Until then, the igloo is a sketchy place. It’s safe enough to stop for a moment and take pictures, but when I visited, there were numerous trucks, RV’s, and big-rigs parked around the old, boarded-up gas pumps. Maybe people were camping there? Living there? I’m pretty certain the business wasn’t open. The igloo’s door and windows were boarded up. I would have loved to peek inside and briefly dream of moving to Alaska and operating an igloo hotel.
Thankfully, by the time you get to the Igloo, the most boring part of the Parks Highway is behind you. At this point, you’re really getting up into the arctic, which means the trees are getting smaller, and you can see more of the wide-open landscape.
I stopped in the area of Summit Lake to take in the panorama of mountains.
It’s not easy to see, but Summit Lake is out there, in between the highway and the mountains to the southeast.
About 22 miles north of Igloo City, you reach an actual town — or at least what passes for a town in Alaska. Cantwell is located off of the Parks Highway, out at the western end of the Denali Highway.
There are railroad tracks here…
… and as far as I could see, just one business, the Cantwell Lodge. (There are a few more businesses out on the highway.)
The lodge hosts the Cantwell Bluegrass Festival in late-July. Although my visit was in May, 2015, the numbers on this building seem to advertise the festival in 2014. I don’t know if it’s happened since then.
Leaving Cantwell, the rain that had plagued me ever since Seward was finally taking a break, and the clouds had lifted slightly, revealing some of the nearby mountains.
This stretch of highway is the end of the Denali Highway, which is mostly unpaved, and cuts east-west across the center of the state. I encountered the Denali Highway again near Paxson, and drove the eastern end of the Denali Highway, later in the trip.

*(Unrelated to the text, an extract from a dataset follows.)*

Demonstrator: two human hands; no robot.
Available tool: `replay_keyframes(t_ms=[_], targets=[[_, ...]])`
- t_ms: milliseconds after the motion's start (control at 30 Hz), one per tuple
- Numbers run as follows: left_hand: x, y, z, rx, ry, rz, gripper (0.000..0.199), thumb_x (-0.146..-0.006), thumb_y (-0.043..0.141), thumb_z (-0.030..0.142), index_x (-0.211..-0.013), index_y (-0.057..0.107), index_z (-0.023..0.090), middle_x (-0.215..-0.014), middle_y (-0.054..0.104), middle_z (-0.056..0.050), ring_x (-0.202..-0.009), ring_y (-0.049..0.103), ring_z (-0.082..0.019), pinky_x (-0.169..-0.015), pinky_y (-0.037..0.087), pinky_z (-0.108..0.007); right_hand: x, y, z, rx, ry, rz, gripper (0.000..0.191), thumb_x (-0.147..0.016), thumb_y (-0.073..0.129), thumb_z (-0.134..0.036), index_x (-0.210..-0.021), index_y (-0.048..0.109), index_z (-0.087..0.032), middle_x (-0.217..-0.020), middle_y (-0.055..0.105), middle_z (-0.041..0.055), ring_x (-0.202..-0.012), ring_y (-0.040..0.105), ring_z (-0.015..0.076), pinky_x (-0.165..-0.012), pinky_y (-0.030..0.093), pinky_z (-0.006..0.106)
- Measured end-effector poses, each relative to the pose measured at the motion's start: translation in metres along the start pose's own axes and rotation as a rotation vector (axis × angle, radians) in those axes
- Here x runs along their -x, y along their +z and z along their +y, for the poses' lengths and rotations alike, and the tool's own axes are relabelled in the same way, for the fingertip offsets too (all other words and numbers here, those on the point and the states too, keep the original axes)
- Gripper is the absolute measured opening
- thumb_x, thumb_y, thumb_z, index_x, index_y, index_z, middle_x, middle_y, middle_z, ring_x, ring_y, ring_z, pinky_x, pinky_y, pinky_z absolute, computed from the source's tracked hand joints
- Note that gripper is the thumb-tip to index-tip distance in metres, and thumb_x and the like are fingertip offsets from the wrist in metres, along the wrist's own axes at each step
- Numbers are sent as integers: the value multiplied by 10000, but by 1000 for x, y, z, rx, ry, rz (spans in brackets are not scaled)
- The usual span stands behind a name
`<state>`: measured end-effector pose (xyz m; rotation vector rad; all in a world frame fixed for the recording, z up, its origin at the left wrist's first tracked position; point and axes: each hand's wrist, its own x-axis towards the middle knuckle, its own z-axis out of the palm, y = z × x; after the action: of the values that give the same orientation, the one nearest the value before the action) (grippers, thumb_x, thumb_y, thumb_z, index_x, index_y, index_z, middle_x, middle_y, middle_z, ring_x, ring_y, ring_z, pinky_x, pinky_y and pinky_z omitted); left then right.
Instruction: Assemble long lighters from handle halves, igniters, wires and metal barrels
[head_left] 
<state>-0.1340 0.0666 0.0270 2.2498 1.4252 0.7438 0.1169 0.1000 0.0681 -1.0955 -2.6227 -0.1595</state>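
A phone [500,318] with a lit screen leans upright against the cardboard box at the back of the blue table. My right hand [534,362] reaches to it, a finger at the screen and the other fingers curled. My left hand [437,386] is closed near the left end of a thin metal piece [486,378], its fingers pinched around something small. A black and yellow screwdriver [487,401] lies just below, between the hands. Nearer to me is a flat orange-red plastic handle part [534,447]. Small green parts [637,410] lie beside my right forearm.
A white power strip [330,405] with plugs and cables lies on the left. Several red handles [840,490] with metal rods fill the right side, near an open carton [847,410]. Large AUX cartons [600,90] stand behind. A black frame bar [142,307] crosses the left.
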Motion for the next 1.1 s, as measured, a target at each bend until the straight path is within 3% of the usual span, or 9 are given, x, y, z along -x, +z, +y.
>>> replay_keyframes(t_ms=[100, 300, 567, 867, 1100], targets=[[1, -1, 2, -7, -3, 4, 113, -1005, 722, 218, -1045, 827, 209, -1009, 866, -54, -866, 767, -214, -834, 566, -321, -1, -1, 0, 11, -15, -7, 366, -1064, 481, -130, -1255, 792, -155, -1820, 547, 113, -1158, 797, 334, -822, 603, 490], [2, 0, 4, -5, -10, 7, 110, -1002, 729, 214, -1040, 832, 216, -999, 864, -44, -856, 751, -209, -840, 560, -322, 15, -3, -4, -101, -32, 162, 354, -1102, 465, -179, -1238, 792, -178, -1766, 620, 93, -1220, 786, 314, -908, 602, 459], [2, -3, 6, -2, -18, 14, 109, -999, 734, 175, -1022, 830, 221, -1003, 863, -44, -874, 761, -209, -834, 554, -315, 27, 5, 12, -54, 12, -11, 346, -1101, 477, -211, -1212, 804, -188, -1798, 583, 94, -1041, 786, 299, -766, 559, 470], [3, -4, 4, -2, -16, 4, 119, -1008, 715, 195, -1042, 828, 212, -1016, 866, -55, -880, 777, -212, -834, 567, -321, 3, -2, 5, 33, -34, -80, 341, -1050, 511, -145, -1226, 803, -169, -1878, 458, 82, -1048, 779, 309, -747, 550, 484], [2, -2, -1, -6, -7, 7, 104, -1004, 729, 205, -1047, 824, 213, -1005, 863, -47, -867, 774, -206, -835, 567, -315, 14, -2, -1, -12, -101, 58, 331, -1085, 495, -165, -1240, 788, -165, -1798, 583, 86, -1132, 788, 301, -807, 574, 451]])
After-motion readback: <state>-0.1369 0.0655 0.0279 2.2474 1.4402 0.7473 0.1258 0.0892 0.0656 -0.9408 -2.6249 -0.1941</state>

Back on the Parks Highway, a beautiful drive awaited, all the way to the Denali National Park area. It’s about 30 miles from Cantwell to the entrance to the park. That makes Cantwell’s handful of lodges and B&B’s a reasonable alternative to the pricier hotels near the park entrance. However, I found a fairly inexpensive place to stay in Healy, Alaska, about 10 miles north of the park entrance.